Тогда в лесу он чудом ушел от погони — помогли тренировки по бегу, отличное знание местности и созданные схроны именно для подобных ситуаций: пересидеть избавиться от преследователей, отдохнуть и зарядиться новыми силами. Его должны были поймать, но просчитались. Убийца опять обманул своих преследователей и выжил. С тех пор незримый образ пацана постоянно всплывал перед глазами нависшей угрозой, вызывая желание страшно отомстить, уничтожить малолетнего ублюдка, посмевшего вступить в противостояние с ним, мастером перевоплощений, хитроумных комбинаций, наслаждавшимся своей избранностью и неуязвимостью перед обычными людишками.
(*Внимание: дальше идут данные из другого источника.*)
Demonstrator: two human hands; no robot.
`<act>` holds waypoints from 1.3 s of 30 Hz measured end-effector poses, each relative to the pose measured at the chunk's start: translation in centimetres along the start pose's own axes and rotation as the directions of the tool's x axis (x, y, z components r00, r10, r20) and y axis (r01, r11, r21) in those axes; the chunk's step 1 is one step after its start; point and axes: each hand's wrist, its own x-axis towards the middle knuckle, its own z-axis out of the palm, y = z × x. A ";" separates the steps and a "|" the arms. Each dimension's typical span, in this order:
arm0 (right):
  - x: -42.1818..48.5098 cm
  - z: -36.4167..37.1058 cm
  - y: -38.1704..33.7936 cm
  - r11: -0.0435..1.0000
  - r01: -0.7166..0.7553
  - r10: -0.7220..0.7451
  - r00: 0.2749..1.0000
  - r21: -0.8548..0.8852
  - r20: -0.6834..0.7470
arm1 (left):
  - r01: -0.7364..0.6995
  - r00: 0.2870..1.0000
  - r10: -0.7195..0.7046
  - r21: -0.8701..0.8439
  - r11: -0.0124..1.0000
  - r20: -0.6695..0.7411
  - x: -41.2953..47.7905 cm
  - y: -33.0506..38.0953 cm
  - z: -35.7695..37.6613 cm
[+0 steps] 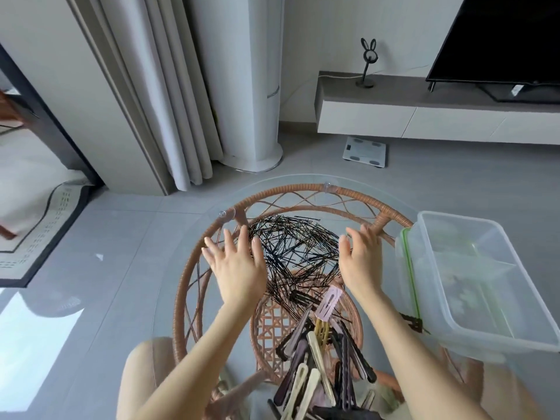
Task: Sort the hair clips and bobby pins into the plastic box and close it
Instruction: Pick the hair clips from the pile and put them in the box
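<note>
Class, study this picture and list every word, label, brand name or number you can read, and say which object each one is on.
No text can be read anywhere in this picture.
Bathroom scale: faint grey marks, too small to read.
Tag under the television: too small and blurred to read.
Rug: a woven pattern only, no letters.
Plastic box: no label visible.

Both bare forearms reach up from the bottom of the frame toward its centre. The left hand (236, 265) is flat, palm down, fingers spread wide and pointing up-frame. The right hand (360, 259), just right of centre, is open too, fingers loosely extended, holding nothing.
</note>
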 end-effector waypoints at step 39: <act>-0.5 -0.9 -5.7 0.928 0.168 -0.245 0.947 0.333 0.206 | -0.193 0.946 0.307 -0.590 0.784 0.098 3.5 3.5 0.5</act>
Маньяк оскалился, смакуя пришедшую в голову мысль. Опять макнул кончик стила в кровавую лужу. Подошел к стене, и начал вдохновенно выписывать вензеля, периодически макая своё «перо» в засыхающую кучу темно-красных «чернил». Через пять минут на кирпичной стене в тусклом свете фонаря кроваво сияла огромная надпись. Большими печатными буквами было выведено: «Мы ещё встретимся, тварь! Жди!»
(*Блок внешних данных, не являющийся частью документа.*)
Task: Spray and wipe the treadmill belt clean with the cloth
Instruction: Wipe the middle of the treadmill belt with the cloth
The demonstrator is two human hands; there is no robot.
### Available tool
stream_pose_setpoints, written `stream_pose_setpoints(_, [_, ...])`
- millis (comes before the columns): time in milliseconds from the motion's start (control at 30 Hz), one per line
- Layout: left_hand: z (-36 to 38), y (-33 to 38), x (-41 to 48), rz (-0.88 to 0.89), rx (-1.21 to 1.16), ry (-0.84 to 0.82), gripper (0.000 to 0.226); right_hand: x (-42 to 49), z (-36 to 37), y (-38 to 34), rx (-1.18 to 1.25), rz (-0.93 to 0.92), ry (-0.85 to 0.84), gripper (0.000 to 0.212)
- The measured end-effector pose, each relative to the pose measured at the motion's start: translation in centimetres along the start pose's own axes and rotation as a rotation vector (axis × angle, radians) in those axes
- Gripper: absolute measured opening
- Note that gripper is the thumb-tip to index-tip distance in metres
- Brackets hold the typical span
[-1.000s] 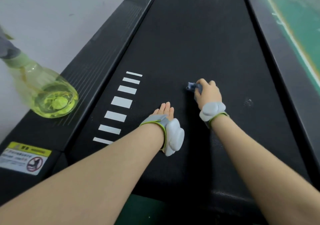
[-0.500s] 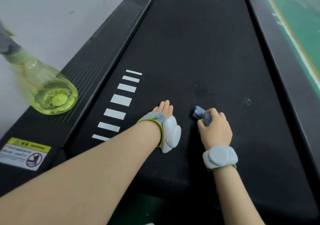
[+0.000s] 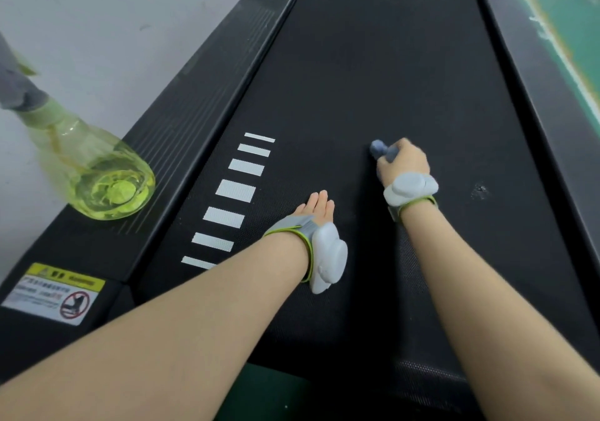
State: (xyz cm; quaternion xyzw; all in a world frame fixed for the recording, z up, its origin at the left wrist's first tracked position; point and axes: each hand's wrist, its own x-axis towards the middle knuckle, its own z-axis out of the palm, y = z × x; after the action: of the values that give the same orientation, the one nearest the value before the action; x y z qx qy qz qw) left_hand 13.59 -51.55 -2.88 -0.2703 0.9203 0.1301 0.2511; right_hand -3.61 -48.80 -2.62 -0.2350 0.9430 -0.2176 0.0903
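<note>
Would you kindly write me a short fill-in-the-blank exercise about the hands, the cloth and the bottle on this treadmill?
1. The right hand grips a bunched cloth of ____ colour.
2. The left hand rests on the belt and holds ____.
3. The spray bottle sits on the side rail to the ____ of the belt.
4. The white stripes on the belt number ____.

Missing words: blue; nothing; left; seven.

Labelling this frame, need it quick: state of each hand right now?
Left hand: open, fingers straight, resting on the treadmill belt.
Right hand: closed, gripping the blue cloth.
</note>
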Motion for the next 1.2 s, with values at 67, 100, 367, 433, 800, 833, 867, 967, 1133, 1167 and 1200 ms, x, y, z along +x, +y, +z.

Убийца знал: тот, кому адресовалась эта надпись, узнает о предупреждении. Ему просто не могут не сообщить. И тогда в душе Врага поселится страх за себя, ту девчонку, похожую на куколку и своих родных. Когда он в тревоге сожрет себя сам, за ним и его подругой придут. И кровавая кадриль завертится с новой силой, в безумном хороводе, поглощая тела и души…
Сквозь цокольные окна подвала, занавешенные кусками плотной ткани и закрытые картонками, пробивались тусклые полоски света, складываясь в причудливые силуэты и забавные фигурки. Если бы случайные прохожие или местные забулдыги, часто украдкой распивавшие во дворе одеколон «Саша», мутный самогон или «Пшеничную», приблизились к забранным решетками стеклам и сумели заглянуть вовнутрь, то не поверили своим глазам.
Развернувшееся перед ними зрелище очень напоминало азиатские боевики с каскадами эффектных прыжков и зубодробительными ударами ног. По краям раскинувшегося на весь зал татами сидели подростки и юноши в белых кимоно. У стенки расположился десяток мужчин среднего возраста и взрослых парней. В отличие от молодняка, кимоно у них были застиранные, сероватого цвета с темными пятнами замытой крови, а пояса вместо оранжевых и желтых — зеленые, синие и коричневые. Даже один черный присутствовал: у сэнсея, сидящего посередине компании, коренастого и крепкого как дуб мужика разменявшего пятый десяток.